British investigative journalist John Sweeney is perhaps best known for shouting at Scientology representative Tommy Davis in Scientology and Me for the BBC's Panorama program.

Working at the BBC comes with all the bells and whistles of rules and regulations as it pertains to paying sources.

Now that he has left the BBC, Sweeney has found himself in the dark world of tabloid-esque journalism — having decided to take on the topic of Ghislaine Maxwell, the alleged madam to the late Jeffrey Epstein.

This is the type of story where cash is considered king in persuading people to provide intel.

But Sweeney didn’t want to compromise his BBC-like principles in the production of a podcast, so he developed his own form of “checkbook journalism” to lure people to work with him on Hunting Ghislaine.

In lieu of payment for participation, guests bemoaned the “checkbook” wasn’t full of cash… but rather a measly signed book.

The good news we’re told: sources were able to pick from Sweeney’s collection of 12, ranging from North Korea Undercover: Inside The World's Most Secret State or the non-fiction The Useful Idiot.

Where’s Mall Cop?

Former Us, NY Daily News, and Star reporter Michael Lewittes went from one of us… a gossip columnist… to a turncoat when he launched Gossip Cop in 2009, his citizens on patrol tabloid fact-checker.

The goal was to keep the likes of this column honest.

“Gossip Cop investigates entertainment stories that are published in magazines and newspapers, as well as on the web, to ascertain whether they are true or false,” the site once boasted.

The only problem was that the premise for Mall Cop — aka Lewittes — was built off the dishonesty of publicists — aka Hollywood’s paid liars — who would smack down stories… even when true.

One notorious incident took place when one of the weekly rags broke the news that Sandra Bullock had adopted her second child.

Mall Cop declared it was completely untrue.
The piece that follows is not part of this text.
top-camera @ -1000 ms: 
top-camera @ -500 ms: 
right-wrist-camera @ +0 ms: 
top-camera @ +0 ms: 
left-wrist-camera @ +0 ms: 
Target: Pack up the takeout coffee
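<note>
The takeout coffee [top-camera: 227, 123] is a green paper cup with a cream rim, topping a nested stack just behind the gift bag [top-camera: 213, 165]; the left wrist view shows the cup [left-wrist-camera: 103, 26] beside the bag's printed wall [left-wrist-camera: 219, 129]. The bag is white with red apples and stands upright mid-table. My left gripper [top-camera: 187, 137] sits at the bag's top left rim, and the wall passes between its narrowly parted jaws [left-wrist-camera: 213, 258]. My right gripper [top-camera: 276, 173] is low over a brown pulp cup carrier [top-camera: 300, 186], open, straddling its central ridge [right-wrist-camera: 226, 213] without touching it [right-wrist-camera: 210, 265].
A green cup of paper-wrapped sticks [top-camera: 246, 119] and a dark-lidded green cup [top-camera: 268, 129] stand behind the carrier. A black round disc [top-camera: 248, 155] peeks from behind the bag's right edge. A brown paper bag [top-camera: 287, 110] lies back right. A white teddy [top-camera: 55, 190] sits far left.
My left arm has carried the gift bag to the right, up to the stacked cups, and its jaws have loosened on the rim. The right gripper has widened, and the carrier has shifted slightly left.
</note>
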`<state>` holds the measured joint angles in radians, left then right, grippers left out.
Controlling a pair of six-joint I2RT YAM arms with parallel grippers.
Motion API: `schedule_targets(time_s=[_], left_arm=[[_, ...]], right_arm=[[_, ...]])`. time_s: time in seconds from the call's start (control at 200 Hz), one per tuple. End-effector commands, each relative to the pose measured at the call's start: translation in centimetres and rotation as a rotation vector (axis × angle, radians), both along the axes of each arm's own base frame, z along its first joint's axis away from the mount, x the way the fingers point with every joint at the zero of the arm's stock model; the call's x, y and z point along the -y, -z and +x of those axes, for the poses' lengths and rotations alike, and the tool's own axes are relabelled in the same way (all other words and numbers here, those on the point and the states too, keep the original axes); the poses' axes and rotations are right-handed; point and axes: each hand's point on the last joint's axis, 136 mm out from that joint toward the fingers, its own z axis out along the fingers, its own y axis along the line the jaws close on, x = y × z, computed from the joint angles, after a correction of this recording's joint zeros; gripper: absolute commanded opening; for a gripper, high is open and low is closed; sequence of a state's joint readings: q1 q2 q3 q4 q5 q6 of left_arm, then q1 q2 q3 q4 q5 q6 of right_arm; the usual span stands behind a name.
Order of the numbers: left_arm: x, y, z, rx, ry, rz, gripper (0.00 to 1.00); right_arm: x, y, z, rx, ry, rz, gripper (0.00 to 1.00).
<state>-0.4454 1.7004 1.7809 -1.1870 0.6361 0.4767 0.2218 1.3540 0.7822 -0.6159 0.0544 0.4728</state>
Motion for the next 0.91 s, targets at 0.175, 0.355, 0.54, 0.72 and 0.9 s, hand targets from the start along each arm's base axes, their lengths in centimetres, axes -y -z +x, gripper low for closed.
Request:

But alas, about a month later Bullock confirmed the report was correct in an on-the-record cover interview with People.

(That was before Wakeford’s reign, FYI.)

Instead of correcting his egregious error, Mall Cop changed the zero on his self-serving scale of one-to-ten, to make it a five.

He also refused to correct his utterly incorrect report that trashed the reporting of the magazine.

In any event, Gossip Cop last week quietly died a slow death. It now redirects to www.suggest.com.